# Daniel Wessel

- April 2015

###### A general extension theorem for complete partial orders

An invocation of Zorn’s Lemma (ZL) often takes place within an indirect proof of a universal statement. Supposing towards a contradiction that there be any counterexample, the maximal or minimal counterexample provided by ZL helps–by a one-step argument–to the desired contradiction. Crucially though, this one step does not depend on maximality, and in fact a more general method is hovering in the background, which hitherto has been applied to hypothetical counterexamples only.

As a consequence, this and related proof patterns can sometimes be turned into direct proofs with Open Induction (OI) as an equivalent of ZL. We now bring this approach to a somewhat unexpected type of application: to extension theorems such as the ones going back to Helly, Hahn, Banach and Riesz as well as to Baer’s Criterion for whether a module is injective.

To this end, we distill a General Extension Theorem (GET) for complete partial orders, the intended meaning being that the poset under consideration consists of partial extensions of which one is to be proved total. The principal hypothesis of GET encodes the one-step argument from before: that there be a function extending each partial extension by any potential element of its domain. As compared with the typical indirect proof with ZL of an extension theorem, GET already postulates the existence of a total extension rather than a maximal one.

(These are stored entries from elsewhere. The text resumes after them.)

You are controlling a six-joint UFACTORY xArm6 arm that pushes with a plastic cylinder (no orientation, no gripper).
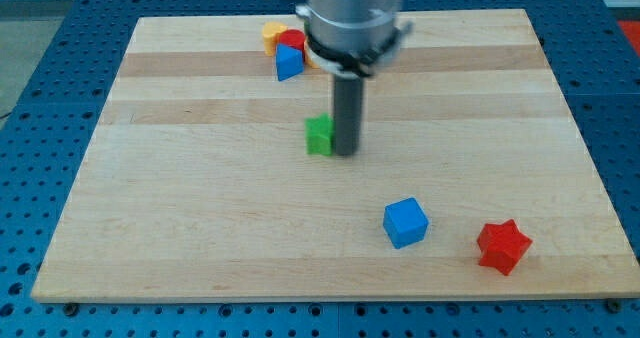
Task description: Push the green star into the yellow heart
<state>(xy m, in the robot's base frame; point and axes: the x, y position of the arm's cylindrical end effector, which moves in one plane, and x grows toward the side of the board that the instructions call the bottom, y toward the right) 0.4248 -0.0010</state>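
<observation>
A: What does the surface look like?

B: A pale wooden board (200,228) with lengthwise grain fills most of the frame. It lies on a blue perforated table (40,18) that shows along every edge. A strip of grey floor shows at the far left edge.

A: Going from left to right, how many blocks are there?

B: In the upper left of centre sits a tight cluster: one yellow block (271,33), shape unclear, one red block (293,40) against it, and one small blue block (289,64) just below them. An orange sliver at the cluster's right side is mostly hidden by the arm. Near the middle is one green block (319,135), which looks boxy from here; its star shape cannot be made out. At lower right are one blue cube (405,222) and, further right, one red star (502,246), near each other but apart.

A: And the arm?

B: The grey arm body (350,18) comes down from the top centre and ends in a dark rod. The tip (346,154) rests on the board, touching or just beside the green block's right side. It is a plain rod, with nothing to open, close or pinch.

A: Where is the green block compared with the yellow one?

B: Well below it and slightly to the right, clearly apart.
</observation>
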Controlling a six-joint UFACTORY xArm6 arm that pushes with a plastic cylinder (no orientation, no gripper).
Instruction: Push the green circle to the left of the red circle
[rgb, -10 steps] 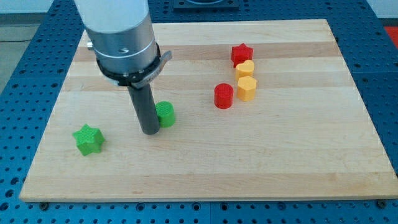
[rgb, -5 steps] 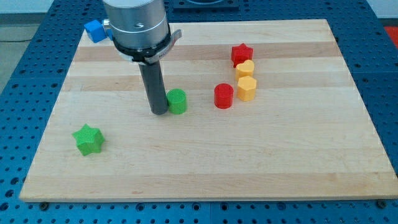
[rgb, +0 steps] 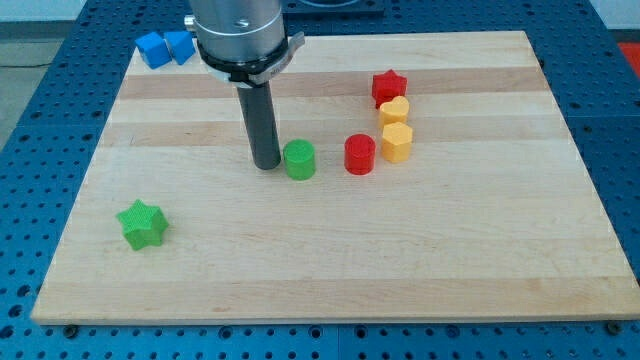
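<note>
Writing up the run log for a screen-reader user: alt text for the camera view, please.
My tip touches the green circle on its left side; the red circle stands apart to the right on the wooden board. Right of it: yellow blocks below a red star. Green star lower left, blue blocks upper left.

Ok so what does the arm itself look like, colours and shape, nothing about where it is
A broad cylindrical metal housing, silver-grey, ringed at its base by a dark collar with a small metal tab sticking out toward the view's right. Below it a plain dark grey cylindrical rod runs straight down to my tip. No cables or markings show.
</note>
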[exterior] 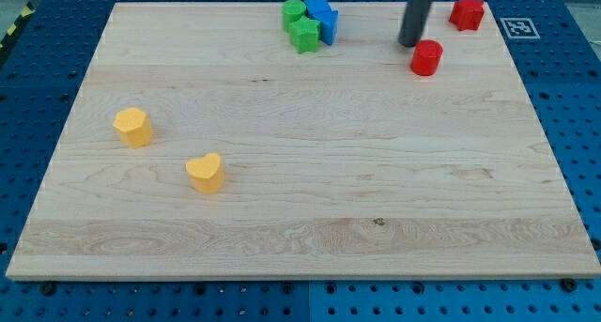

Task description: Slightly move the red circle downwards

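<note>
The red circle (426, 57) is a short red cylinder near the view's top right of the wooden board (300, 200). My tip (408, 44) is the lower end of a dark rod coming down from the view's top; it sits just to the upper left of the red circle, very close to it or touching. A second red block (467, 12), star-like in shape, lies farther to the upper right near the board's top edge.
A cluster of two green blocks (302, 26) and two blue blocks (323, 18) sits at the top centre. A yellow hexagon-like block (133, 127) and a yellow heart (205, 173) lie at the left. A marker tag (517, 26) lies off the board's top right corner.
</note>
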`<state>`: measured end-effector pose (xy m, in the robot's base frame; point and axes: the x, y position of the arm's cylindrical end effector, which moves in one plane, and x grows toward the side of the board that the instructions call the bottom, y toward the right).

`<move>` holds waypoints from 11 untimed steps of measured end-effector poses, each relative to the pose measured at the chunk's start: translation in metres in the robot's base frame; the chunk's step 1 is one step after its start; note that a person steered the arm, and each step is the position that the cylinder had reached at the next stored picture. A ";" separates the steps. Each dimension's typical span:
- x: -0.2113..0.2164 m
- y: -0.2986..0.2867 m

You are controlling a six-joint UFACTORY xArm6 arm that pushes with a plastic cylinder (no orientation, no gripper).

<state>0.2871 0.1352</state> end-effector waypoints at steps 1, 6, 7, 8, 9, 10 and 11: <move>0.026 0.000; 0.021 0.063; 0.025 0.064; 0.033 0.065; 0.033 0.058; 0.033 0.023; 0.044 0.019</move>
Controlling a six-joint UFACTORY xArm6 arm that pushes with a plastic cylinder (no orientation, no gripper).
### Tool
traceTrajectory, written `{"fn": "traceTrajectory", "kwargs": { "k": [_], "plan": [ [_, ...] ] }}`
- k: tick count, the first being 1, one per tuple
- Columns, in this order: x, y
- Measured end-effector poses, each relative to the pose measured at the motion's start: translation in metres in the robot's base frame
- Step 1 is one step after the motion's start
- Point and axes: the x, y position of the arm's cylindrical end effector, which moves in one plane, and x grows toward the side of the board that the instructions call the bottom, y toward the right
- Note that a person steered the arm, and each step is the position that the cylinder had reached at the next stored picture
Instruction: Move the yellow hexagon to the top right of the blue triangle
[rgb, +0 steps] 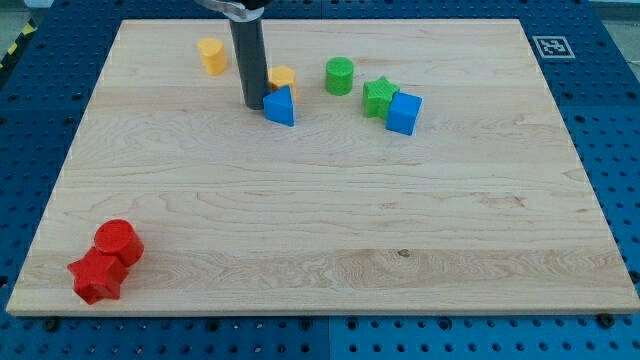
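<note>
No jaws on this arm — only the rod, my tip (255, 104) resting on the tabletop (320, 230) just left of the blue triangle (280, 106). The push should be short and gentle, I'd say, steering clear of the triangle. The yellow hexagon (283, 78) — squat, orange-yellow, partly hidden — sits touching the triangle's top.

The surface (320, 220) is light wood with wavy lines. On it sit two yellow blocks (212, 55) (284, 77), two blue (281, 106) (404, 113), two green (340, 76) (379, 96), two red (119, 241) (96, 277).
</note>
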Motion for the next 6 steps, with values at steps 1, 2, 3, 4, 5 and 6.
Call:
{"fn": "traceTrajectory", "kwargs": {
  "k": [1,2,3,4,5,6],
  "plan": [
    [0.000,0.000],
    [0.000,-0.007],
    [-0.002,-0.025],
    [-0.019,-0.042],
    [-0.037,-0.038],
    [-0.037,-0.016]
  ]
}}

In ZF set theory, say, GET is an immediate consequence of OI, and both ZL and the Well-Ordering Theorem follow from GET in a straightforward way; whence GET is a ZF equivalent of the Axiom of Choice (AC). Attempting to deduce AC directly from GET has brought us to make an interesting move: the family of non-empty sets for which a choice function is sought needs to be replaced by a family of pointed sets! Needless to say, this has to be done extremely carefully, in order to ensure that AC does not follow trivially. This is joint work with Peter Schuster (Verona).